> WHAT NEEDS TO BE DONE
Your task is to copy each line in the listing that includes the word "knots".

> RECORDS PROVIDED
________________________________________

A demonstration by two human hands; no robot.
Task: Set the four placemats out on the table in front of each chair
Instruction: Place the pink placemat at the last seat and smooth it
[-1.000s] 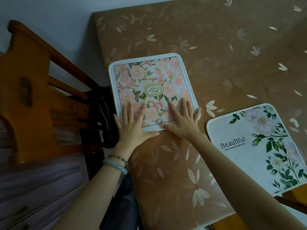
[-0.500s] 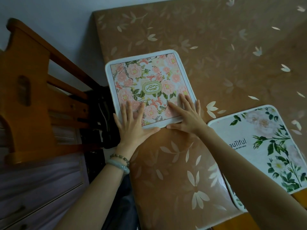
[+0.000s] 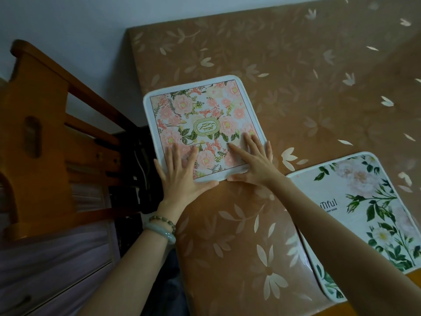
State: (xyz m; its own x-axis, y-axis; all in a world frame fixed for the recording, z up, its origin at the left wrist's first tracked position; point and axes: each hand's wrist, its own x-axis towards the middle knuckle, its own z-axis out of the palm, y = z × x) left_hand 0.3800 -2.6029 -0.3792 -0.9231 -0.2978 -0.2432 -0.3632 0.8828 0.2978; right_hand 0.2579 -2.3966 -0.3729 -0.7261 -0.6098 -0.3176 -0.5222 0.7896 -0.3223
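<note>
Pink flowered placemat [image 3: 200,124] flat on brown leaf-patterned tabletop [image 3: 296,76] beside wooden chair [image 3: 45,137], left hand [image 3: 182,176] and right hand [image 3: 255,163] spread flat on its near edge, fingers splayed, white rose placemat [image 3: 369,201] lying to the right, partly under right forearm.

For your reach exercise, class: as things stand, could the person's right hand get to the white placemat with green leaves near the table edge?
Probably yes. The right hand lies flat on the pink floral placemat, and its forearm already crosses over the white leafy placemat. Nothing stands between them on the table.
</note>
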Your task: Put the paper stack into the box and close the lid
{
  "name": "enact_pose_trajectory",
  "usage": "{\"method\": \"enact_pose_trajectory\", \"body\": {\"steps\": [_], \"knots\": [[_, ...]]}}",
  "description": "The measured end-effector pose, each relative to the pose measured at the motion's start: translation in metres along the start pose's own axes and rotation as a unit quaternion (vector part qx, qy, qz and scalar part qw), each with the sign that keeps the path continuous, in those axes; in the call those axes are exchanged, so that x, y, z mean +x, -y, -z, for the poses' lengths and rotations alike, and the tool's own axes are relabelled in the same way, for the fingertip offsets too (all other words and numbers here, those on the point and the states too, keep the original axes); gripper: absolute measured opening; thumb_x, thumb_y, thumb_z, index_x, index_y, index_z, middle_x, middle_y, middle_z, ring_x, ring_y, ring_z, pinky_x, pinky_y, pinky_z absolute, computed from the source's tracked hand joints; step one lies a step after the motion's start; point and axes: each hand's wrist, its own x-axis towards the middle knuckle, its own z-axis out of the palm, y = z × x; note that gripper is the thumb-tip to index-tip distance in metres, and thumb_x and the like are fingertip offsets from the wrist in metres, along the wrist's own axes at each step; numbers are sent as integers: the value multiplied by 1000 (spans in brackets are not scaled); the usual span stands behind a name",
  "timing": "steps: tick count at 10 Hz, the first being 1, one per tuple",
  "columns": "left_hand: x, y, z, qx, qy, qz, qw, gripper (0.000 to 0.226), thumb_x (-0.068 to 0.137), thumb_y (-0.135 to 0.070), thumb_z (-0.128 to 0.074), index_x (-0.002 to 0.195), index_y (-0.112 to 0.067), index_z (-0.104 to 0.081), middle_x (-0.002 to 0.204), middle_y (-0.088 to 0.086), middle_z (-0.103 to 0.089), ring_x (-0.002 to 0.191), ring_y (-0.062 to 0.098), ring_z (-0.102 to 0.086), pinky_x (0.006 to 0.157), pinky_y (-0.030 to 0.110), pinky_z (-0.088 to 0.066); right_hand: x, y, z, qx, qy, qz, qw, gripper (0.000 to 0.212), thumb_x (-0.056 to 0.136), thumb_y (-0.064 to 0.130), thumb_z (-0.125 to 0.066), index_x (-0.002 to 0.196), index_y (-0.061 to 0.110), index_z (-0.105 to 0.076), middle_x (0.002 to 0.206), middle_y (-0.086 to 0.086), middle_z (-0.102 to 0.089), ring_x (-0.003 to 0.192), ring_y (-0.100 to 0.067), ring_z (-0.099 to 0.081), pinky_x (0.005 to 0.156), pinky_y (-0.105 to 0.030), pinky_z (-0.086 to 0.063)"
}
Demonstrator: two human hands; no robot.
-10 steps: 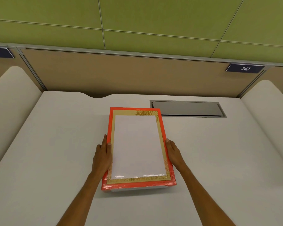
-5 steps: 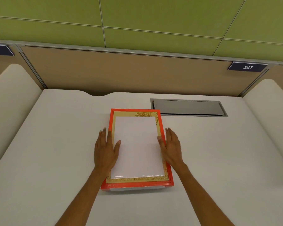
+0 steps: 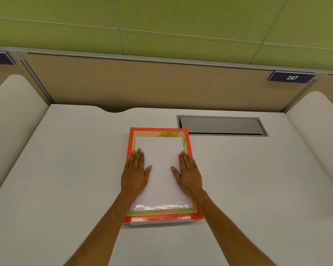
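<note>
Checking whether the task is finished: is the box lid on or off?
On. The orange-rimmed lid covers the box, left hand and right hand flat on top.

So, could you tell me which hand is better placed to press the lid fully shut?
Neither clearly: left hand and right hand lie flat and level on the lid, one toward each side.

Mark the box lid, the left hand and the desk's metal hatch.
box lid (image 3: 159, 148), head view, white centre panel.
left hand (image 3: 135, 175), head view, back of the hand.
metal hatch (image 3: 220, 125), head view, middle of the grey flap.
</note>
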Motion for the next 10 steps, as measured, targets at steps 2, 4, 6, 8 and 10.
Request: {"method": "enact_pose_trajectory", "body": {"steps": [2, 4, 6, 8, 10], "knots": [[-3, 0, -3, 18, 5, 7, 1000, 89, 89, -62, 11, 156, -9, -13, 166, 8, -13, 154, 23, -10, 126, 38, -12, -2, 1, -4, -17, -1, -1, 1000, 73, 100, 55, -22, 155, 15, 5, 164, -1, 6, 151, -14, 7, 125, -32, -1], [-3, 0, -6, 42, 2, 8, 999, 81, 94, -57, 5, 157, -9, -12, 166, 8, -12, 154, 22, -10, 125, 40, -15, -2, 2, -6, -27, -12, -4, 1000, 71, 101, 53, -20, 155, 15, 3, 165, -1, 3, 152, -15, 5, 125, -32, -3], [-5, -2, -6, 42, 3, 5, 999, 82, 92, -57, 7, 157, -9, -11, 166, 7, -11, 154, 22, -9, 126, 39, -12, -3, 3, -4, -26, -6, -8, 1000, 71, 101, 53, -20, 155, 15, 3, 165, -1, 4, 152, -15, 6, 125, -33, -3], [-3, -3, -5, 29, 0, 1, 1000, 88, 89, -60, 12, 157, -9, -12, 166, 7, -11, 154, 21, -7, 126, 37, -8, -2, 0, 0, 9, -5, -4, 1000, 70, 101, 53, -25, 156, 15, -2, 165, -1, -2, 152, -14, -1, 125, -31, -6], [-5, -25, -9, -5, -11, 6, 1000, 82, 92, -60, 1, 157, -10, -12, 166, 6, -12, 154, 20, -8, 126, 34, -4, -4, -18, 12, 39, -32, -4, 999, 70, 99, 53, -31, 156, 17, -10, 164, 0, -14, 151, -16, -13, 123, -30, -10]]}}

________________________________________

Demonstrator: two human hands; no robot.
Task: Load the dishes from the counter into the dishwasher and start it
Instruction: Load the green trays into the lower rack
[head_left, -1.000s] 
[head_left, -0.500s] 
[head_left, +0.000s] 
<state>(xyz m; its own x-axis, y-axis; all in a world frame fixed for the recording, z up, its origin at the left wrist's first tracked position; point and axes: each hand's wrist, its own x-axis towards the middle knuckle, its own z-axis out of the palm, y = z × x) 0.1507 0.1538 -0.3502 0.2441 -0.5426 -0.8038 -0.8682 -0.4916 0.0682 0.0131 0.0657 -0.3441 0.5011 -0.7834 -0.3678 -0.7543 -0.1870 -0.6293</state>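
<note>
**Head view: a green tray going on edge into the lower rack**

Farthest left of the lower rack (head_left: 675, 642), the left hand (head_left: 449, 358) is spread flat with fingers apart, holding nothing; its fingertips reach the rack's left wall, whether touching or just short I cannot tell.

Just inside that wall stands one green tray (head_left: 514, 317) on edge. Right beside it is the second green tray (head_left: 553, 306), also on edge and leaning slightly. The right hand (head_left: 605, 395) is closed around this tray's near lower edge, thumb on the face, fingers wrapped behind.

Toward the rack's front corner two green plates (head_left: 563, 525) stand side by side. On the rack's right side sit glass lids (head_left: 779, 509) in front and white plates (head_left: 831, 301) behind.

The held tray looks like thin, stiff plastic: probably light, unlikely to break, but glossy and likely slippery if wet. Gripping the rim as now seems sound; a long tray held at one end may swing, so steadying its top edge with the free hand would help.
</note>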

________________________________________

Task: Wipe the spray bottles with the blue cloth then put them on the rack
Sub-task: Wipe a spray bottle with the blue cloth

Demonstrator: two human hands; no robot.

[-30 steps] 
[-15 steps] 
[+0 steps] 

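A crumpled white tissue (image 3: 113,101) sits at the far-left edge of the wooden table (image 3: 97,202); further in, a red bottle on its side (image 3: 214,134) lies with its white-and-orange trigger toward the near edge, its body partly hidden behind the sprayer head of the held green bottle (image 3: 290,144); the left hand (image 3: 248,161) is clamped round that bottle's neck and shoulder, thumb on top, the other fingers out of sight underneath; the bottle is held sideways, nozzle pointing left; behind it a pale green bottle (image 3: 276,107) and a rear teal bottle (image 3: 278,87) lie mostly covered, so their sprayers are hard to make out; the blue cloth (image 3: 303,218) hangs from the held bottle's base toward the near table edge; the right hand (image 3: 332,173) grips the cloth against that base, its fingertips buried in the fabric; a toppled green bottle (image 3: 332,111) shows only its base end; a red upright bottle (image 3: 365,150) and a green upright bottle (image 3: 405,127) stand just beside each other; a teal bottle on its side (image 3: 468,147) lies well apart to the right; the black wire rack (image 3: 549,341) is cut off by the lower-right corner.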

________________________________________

> ANSWER FOR THIS EXERCISE
  "usage": "{\"method\": \"enact_pose_trajectory\", \"body\": {\"steps\": [_], \"knots\": [[_, ...]]}}",
Request: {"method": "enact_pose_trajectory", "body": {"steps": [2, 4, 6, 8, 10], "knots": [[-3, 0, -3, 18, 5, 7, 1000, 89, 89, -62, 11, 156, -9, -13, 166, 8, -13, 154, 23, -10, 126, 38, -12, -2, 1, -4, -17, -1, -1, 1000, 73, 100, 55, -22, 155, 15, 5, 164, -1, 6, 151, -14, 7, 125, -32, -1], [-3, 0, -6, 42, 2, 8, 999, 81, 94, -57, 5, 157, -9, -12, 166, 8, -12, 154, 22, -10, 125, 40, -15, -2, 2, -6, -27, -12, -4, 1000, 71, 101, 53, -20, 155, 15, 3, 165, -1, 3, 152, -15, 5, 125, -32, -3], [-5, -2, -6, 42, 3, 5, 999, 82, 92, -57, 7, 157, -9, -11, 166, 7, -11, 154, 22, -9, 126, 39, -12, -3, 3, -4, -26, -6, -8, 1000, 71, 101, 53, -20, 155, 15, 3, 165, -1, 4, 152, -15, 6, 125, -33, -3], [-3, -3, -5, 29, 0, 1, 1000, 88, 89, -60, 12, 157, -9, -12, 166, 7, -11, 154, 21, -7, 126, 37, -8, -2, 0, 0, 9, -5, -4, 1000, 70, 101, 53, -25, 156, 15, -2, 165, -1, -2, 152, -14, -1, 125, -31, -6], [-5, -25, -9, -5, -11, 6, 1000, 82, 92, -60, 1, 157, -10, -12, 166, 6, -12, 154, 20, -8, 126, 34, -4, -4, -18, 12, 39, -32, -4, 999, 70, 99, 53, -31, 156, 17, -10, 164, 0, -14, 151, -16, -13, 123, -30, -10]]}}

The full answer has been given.